PROBLEM TO SOLVE ->
Keep every word of the listing and drop the images when you write it out.

GIVEN MATERIAL ->

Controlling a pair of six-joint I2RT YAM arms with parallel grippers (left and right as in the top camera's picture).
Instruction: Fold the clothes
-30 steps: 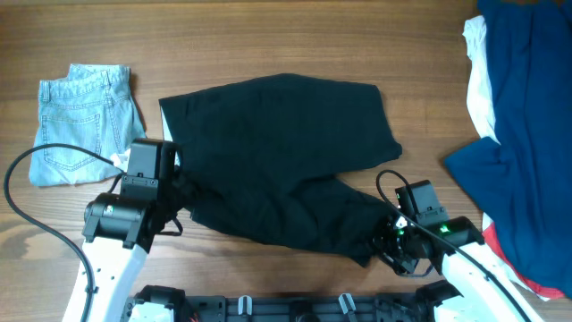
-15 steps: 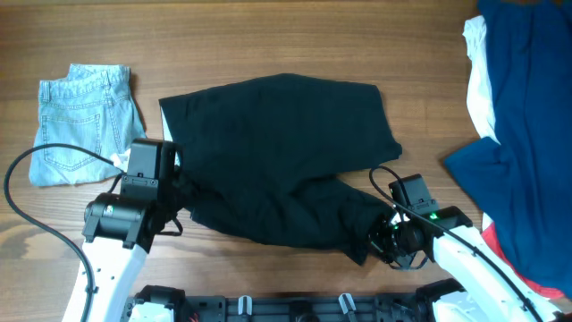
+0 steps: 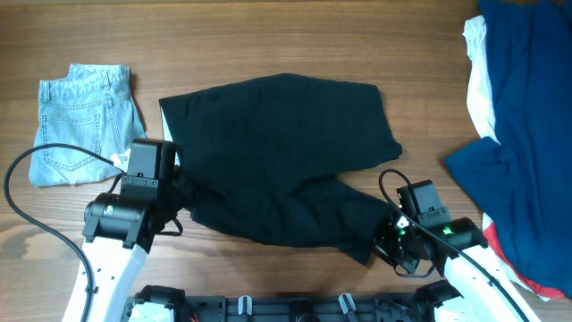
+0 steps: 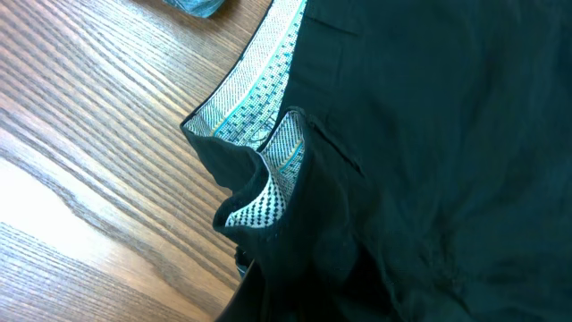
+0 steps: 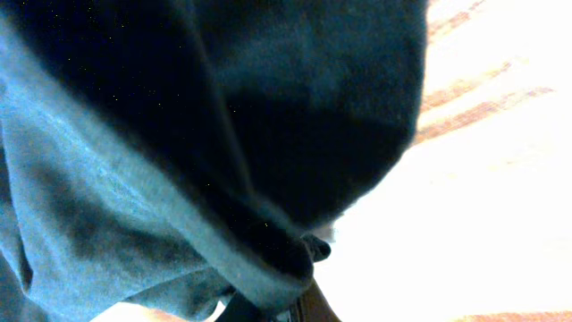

SOLUTION ->
Controlling a pair of six-joint I2RT YAM arms with parallel grippers (left and right as in the top camera's picture).
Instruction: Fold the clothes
-30 steps: 
-15 steps: 
+0 steps: 
+0 steps: 
+0 steps: 

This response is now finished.